Fernanda Cruz percebeu que havia perdido a audição de novo.
Não era um silêncio absoluto. Ainda restava aquele zumbido familiar e vozes intermitentes, soando ora perto, ora longe.
Mas parecia que seus ouvidos estavam entupidos com palha de aço. Aquilo não só abafava tudo, impedindo-a de entender o que as pessoas diziam, como também a machucava muito.
Fernanda Cruz não era estranha a essa sensação. Ela não costumava ficar doente muitas vezes ao ano, mas, quando ficava, era sempre grave. E como detestava ir ao hospital, às vezes arrastava a doença por um mês inteiro.
Bastava adoecer para desencadear uma otite. Nos piores momentos, era exatamente assim: um zumbido violento e temporário, onde ela não ouvia absolutamente nada.
Naquele dia, no banheiro do aeroporto, não foi só o ouvido esquerdo que sofreu danos graves. Os tapas daquelas pessoas caíram sem piedade por todo o seu corpo.
Mas o ouvido esquerdo foi o mais afetado.
Fernanda Cruz quis levantar a mão para tocar o ouvido direito, para massageá-lo, mas assim que se moveu, Leonardo Soares segurou seu braço.
Ela não tinha forças para lutar. Era como um peixe encalhado e desidratado, torrando sob o sol escaldante, provavelmente à beira da morte. Lutar não fazia o menor sentido.
Com o rosto pálido, Fernanda Cruz olhou para Leonardo Soares com uma calma assustadora. Ela via a boca dele se mover, mas não escutava som algum.
Ao ver Fernanda Cruz daquele jeito, o pânico tomou conta do coração de Leonardo Soares. Ele segurou o rosto dela e chamou seu nome, mas ela não esboçou nenhuma reação.

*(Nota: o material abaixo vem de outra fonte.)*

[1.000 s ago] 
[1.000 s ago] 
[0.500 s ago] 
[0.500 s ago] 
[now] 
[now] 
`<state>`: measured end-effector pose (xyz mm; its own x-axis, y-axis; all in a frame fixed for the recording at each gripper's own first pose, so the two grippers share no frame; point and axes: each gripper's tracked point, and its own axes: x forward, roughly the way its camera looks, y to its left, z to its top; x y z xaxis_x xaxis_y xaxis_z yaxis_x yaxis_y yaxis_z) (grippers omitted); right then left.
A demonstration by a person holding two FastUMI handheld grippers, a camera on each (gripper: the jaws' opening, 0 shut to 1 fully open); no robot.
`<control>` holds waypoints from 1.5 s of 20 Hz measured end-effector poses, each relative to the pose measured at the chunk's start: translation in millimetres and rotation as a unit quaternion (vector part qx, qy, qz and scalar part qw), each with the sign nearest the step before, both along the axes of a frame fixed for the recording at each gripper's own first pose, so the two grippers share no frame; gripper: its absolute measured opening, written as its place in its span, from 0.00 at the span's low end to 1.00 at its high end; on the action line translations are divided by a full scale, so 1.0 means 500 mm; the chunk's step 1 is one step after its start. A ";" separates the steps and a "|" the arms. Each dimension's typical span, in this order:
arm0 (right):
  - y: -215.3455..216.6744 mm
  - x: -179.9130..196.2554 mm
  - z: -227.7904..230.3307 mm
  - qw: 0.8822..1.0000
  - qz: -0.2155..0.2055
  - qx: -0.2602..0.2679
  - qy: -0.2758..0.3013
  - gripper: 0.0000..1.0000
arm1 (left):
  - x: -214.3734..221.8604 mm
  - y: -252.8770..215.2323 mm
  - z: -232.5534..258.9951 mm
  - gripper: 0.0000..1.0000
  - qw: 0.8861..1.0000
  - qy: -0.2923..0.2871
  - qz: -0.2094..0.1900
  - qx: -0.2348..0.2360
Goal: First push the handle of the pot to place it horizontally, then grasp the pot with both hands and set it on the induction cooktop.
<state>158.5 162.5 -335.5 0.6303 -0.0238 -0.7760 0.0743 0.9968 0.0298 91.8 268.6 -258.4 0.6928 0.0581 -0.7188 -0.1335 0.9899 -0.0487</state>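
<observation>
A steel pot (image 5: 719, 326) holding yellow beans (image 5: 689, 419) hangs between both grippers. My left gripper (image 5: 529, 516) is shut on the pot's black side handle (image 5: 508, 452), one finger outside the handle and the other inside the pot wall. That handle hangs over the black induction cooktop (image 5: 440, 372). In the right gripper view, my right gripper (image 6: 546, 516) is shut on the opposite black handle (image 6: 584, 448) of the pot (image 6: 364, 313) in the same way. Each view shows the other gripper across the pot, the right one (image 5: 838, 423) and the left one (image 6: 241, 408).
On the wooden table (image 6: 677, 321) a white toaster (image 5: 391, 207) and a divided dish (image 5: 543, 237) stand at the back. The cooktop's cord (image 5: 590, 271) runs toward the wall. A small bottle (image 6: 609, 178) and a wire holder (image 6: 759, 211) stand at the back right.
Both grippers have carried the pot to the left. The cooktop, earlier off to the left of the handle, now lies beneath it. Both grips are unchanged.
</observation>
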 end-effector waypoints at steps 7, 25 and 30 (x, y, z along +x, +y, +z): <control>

Ficou apenas ali, quieta, com o olhar tão plácido quanto as águas de um rio.
Leonardo Soares engasgou, com a voz embargada:
— Nanda, o que foi? Por que você não me bate? Por que não grita comigo?
Não faça isso. Não aja como uma marionete sem alma.
Leonardo Soares estava apavorado.
Ele abraçou a cabeça de Fernanda Cruz, beijando o topo de seus cabelos de forma desesperada e desordenada. Muito tempo depois, a mulher em seus braços finalmente se moveu. Usando a mão direita, que não estava com o acesso do soro, Fernanda Cruz empurrou Leonardo Soares com dificuldade, tentando encontrar uma brecha para respirar.
— Leonardo Soares... — O ouvido dela zumbia. Ela não conseguia controlar o próprio volume nem a entonação.